Christ Church is to become 'The 40% House' and is on track to cut carbon emissions by 60% by 2050. Christ Church has responded to the threat posed by climate change by launching its first Energy Policy in its 484 year history, outlining a strategy to transform energy systems and reduce carbon emissions by 60% by 2050 (or by 1,634 tonnes of CO2 per annum), The Very Reverend Dr Christopher Lewis,  Dean of Christ Church said today.

 

 

 

 

Christ Church is to become 'The 40% House' and is on track to cut carbon emissions by 60% by 2050. Christ Church has responded to the threat posed by climate change by launching its first Energy Policy in its 484 year history, outlining a strategy to transform energy systems and reduce carbon emissions by 60% by 2050 (or by 1,634 tonnes of CO2 per annum), The Very Reverend Dr Christopher Lewis,  Dean of Christ Church said today.

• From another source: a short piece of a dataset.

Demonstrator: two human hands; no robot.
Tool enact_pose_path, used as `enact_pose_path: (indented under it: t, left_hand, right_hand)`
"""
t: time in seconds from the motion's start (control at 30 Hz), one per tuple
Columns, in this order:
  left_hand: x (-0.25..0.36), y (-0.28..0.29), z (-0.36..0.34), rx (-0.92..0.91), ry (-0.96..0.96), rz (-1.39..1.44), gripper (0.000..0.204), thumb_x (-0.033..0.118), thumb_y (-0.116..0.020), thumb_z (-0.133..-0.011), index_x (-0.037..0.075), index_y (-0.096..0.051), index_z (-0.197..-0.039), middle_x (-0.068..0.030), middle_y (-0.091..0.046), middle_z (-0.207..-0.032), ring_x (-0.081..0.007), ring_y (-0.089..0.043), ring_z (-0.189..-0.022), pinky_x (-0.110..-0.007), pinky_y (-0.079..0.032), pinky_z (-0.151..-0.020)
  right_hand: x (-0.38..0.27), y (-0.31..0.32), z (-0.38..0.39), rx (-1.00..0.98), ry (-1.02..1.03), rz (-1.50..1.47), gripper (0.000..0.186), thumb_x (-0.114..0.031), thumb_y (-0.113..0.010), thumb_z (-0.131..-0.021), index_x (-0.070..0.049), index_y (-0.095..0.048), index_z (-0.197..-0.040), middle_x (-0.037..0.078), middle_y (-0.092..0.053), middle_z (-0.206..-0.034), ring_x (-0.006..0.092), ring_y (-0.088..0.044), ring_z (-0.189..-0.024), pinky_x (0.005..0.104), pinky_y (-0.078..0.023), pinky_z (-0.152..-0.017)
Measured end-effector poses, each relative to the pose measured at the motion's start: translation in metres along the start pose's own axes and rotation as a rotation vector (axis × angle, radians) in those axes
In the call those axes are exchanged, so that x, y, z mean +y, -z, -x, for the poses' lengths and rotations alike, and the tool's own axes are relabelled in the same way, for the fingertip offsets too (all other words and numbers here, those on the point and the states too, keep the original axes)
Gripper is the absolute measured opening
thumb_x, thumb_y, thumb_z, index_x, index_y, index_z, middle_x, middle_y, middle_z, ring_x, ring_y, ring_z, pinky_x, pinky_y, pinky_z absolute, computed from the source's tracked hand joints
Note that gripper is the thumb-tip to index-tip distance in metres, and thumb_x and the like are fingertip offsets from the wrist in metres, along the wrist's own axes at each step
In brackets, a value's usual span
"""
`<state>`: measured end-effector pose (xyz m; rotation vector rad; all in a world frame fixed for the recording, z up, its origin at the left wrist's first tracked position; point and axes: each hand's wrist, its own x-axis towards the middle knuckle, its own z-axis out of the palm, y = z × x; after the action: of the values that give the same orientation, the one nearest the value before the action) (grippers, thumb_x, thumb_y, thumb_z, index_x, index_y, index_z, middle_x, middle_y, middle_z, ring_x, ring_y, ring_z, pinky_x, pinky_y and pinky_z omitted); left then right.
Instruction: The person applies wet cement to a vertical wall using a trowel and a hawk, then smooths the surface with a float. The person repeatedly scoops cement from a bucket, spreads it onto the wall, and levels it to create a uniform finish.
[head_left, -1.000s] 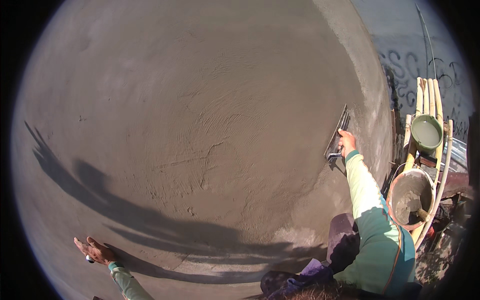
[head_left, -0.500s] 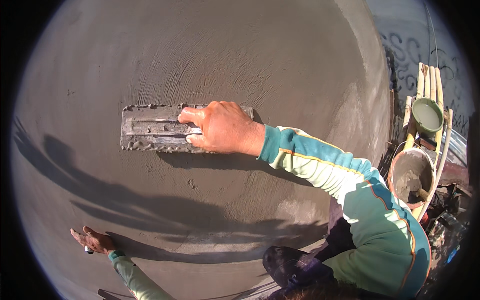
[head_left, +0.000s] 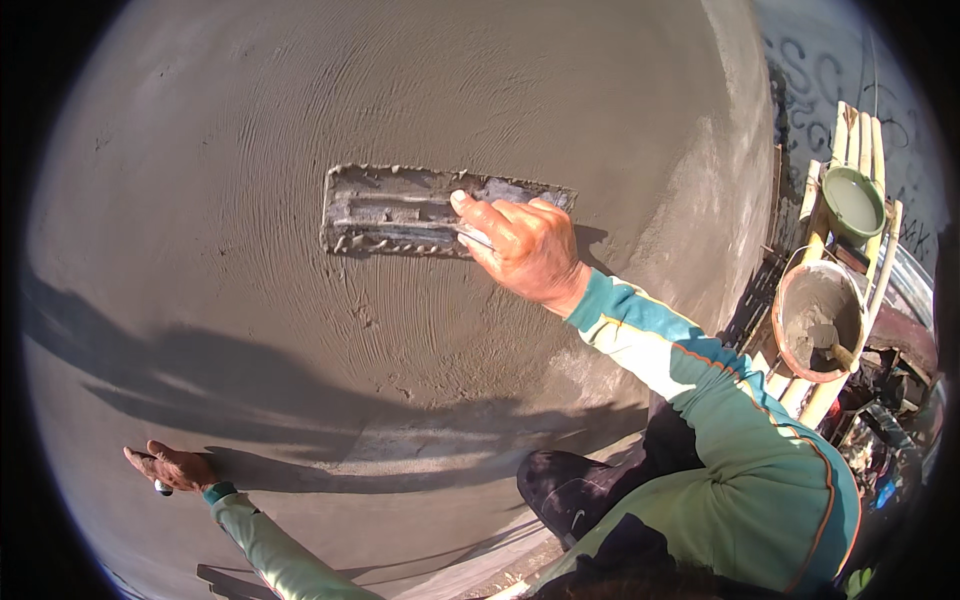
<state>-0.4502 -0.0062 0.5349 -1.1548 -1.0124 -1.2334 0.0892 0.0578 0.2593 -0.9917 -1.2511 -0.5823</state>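
Gripping with the closed right hand (head_left: 530, 243) the handle of a rectangular trowel (head_left: 385, 208), laid roughly level against the wet plaster (head_left: 285, 150) of the wall (head_left: 130, 250), well left of the wall's right edge and well above its lower edge. Reaching with the left hand (head_left: 172, 467) low along the wall, far from that right edge, fingers partly stretched, just beside a small white-and-dark object (head_left: 163, 488); cannot tell any hold on it, nor any contact of palm with plaster. Likeliest trouble at the trowel: caked along its rims with lumps of mortar (head_left: 350, 243), so liable to shed bits or drag fresh lines into the coat, already ridged in fans above and below. Could also gouge if tipped too far onto one long edge, or if pressed unevenly from the handle. Below, risk of tearing at the rough patch (head_left: 440, 375); toward the wall's right edge, risk of patchy finish at the paler band (head_left: 690, 180), perhaps from uneven wetness. At the left, danger of a print from leaning on a soft surface. Nearer the wall's lower edge, chance of smearing with the bent knee (head_left: 565, 490) if shifted inward. Beyond the wall's right edge, on a narrow bamboo frame (head_left: 866, 150), a green bucket (head_left: 853, 238) of cloudy liquid near the top end and, just below, an orange bucket (head_left: 779, 320) of mortar with a wooden-handled tool (head_left: 845, 356) inside: apt to tip or spill if knocked by the right elbow.
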Motion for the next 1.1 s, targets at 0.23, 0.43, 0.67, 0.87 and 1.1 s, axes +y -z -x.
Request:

Speaking to college staff at a carbon and energy awareness training day sponsored by the UK Government’s Carbon Trust, Dr Lewis said that the responsibility to reduce emissions must start at the individual level informed not just by financial incentives offered by the government or University but also by a sense of what is right.

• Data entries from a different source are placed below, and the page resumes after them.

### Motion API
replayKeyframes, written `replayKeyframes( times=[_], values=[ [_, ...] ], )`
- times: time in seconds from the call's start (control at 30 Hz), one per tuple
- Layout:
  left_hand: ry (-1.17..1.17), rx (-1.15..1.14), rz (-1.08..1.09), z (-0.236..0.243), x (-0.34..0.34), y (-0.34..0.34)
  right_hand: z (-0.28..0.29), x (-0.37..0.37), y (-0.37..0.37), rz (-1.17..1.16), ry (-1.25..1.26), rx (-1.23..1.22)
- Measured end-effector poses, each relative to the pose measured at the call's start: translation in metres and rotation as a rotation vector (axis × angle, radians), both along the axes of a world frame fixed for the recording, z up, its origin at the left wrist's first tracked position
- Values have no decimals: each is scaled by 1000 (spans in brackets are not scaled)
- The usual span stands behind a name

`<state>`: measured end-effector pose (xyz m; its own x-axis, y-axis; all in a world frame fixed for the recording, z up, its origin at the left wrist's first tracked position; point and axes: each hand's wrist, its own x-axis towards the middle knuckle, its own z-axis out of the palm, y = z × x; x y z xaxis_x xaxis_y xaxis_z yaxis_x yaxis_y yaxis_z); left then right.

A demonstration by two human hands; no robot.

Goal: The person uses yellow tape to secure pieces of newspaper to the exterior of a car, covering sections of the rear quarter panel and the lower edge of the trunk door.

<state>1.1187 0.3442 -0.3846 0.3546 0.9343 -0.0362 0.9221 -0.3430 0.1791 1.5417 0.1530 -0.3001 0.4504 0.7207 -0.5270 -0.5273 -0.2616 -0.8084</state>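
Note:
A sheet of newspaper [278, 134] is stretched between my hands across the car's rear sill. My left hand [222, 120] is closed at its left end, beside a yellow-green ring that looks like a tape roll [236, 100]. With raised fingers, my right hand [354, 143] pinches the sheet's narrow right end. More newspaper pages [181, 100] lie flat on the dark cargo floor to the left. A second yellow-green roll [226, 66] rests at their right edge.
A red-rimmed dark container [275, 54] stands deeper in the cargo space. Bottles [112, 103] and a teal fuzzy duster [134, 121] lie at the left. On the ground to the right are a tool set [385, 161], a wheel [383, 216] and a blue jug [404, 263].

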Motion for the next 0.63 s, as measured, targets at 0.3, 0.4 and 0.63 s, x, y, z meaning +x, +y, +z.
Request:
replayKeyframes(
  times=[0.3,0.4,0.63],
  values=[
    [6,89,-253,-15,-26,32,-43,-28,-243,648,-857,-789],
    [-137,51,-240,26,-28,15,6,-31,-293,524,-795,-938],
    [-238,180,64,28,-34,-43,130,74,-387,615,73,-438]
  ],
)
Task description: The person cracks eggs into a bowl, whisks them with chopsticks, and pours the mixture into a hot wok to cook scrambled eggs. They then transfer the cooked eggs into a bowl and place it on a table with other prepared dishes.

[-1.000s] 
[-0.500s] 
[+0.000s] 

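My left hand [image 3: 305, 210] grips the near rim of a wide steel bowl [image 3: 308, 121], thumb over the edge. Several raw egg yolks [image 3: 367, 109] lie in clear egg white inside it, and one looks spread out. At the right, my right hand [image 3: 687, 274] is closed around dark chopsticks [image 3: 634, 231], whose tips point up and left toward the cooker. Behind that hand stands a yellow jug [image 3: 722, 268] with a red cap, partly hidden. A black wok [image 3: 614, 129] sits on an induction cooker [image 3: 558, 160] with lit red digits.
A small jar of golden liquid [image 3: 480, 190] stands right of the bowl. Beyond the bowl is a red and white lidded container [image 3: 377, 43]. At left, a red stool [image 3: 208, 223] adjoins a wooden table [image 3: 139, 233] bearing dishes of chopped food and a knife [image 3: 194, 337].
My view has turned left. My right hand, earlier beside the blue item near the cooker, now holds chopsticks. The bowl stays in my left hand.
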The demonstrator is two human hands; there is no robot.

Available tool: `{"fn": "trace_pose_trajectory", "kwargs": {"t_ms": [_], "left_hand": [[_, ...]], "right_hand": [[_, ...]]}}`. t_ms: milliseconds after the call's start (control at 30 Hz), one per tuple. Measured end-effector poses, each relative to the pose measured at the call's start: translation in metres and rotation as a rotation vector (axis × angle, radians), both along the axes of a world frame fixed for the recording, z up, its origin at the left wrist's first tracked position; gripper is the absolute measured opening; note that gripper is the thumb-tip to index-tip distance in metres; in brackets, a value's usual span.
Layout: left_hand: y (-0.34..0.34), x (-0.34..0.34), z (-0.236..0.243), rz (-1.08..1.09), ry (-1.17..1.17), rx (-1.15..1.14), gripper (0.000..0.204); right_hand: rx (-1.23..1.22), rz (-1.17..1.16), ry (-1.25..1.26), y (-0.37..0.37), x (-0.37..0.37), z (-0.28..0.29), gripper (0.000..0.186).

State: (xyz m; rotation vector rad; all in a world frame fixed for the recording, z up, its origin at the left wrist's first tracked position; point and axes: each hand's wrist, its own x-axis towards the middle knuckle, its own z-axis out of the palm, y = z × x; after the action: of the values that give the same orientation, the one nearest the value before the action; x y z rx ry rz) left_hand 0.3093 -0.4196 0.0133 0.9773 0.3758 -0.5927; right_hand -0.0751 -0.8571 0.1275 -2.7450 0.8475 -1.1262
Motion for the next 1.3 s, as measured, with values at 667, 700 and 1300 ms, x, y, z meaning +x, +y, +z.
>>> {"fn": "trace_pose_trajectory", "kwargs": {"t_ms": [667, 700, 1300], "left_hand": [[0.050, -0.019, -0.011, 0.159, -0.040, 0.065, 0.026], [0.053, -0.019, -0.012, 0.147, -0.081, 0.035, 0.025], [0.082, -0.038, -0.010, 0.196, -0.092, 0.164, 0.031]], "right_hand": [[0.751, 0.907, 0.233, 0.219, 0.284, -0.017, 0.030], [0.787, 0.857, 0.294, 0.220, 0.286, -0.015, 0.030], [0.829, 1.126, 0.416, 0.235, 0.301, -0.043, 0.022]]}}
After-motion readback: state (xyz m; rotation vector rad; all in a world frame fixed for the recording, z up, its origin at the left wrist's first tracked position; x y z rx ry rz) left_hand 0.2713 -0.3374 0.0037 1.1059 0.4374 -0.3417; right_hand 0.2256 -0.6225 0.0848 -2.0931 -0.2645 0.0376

“Atmospheric CO2 levels are around double what they were at the start of the industrial revolution.  With ever increasing pressures on food and energy prices, as well as the threats posed by extreme weather events such as flooding, heat waves and storms – we must ask ourselves, ‘what can we reasonably do to help alleviate these pressures?’ Particularly as these impacts are felt by those who are most vulnerable,” Dr Lewis said.

Dr Lewis said the Plan was inspired by research undertaken at the Oxford University Centre for the Environment and aligned with the UK Government’s carbon reduction targets.

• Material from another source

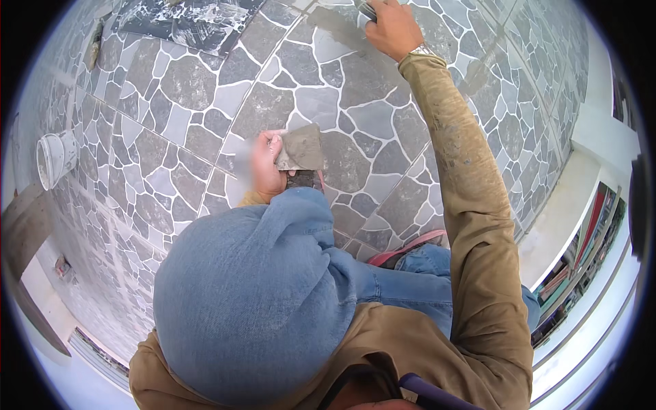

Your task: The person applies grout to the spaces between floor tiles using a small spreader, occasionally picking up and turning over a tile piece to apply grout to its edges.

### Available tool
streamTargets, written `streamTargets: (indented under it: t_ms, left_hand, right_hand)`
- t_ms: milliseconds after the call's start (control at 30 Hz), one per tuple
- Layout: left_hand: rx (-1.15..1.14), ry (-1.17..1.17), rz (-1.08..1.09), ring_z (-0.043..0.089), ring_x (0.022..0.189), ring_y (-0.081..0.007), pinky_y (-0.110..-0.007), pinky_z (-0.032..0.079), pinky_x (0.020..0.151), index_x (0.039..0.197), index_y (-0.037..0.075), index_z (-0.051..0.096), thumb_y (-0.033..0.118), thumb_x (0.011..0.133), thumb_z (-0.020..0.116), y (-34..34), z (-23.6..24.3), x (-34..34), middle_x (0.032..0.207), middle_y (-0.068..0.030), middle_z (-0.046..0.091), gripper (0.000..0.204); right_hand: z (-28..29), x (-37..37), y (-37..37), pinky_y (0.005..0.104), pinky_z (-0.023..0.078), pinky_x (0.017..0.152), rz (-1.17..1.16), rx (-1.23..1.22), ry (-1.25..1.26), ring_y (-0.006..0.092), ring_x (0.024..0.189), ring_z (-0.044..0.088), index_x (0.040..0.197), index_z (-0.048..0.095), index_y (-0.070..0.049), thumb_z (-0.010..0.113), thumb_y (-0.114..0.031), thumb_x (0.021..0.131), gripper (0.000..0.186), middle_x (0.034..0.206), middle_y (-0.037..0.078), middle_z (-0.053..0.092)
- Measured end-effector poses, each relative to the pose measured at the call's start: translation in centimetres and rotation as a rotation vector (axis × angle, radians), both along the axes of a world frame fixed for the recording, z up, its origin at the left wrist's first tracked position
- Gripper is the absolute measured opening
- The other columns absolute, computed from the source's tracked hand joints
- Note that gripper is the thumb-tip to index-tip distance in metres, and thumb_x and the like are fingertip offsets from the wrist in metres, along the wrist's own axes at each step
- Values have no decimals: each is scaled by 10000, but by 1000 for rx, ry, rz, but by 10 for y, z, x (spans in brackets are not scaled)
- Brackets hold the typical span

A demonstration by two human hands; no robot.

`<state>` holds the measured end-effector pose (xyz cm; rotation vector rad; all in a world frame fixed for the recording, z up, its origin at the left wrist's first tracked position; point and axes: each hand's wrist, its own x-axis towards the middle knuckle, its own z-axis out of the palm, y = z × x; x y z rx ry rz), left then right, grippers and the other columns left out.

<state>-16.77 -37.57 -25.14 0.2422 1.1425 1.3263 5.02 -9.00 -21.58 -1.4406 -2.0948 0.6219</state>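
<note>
My left hand [265,164] is closed around a flat, squarish scraper [301,147] just beyond my bent knee. Grey mortar coats its face, and its handle is hidden. At the far end of my reach, my right hand [396,31] bends down to the floor near the upper rim, its fingers closed. A small greyish edge [365,9] shows by those fingers, too cut off to name. Below it, a dark damp smear [335,26] crosses the tiled floor [318,102], whose stone-patterned tiles carry pale lines.
A dark board [195,27] smeared with pale paste lies at the far left, with a narrow dirty tool [96,44] beside it. A white bucket [56,158] lies tipped at the left. My pink-edged shoe [410,247] rests on the floor. A low white ledge [557,212] runs along the right.
</note>
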Motion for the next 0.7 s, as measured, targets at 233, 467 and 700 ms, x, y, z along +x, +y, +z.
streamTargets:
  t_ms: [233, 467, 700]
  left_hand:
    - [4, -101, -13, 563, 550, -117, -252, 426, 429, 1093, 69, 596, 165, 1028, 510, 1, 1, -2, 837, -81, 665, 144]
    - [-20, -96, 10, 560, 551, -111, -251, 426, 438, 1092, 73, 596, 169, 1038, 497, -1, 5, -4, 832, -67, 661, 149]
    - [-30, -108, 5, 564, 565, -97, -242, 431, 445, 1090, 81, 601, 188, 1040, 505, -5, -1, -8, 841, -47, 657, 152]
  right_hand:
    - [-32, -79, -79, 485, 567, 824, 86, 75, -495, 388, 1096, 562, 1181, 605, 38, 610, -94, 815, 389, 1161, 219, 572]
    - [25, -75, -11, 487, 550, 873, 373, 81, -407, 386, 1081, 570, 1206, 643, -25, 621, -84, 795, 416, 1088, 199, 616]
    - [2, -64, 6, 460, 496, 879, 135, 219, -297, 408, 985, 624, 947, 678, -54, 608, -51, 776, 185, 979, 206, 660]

“Until at least 2012 Christ Church is getting its electricity from renewable hydroelectricity under a University and Colleges’ contract with Scottish & Southern Electricity.  This is giving annual emissions reductions of 1,849 tonnes of CO2 per annum to Christ Church compared with the coal powered alternative.  Other issues for college are therefore to reduce demand by identifying old inefficient space heaters and boilers for replacement and by improving insulation of our buildings.  This plan will also help us reduce costs.

“An important principle of the Christ Church Energy Plan is also that the purchase of carbon offsets should not be undertaken until all available measures have been adopted to reduce emissions from our own operations.

“Given the likely competition for securing renewable energy in future, we believe it is prudent  first to invest in order to reduce emissions from our own processes, improving our plant and energy efficiency for the long-term,” Dr Lewis said. 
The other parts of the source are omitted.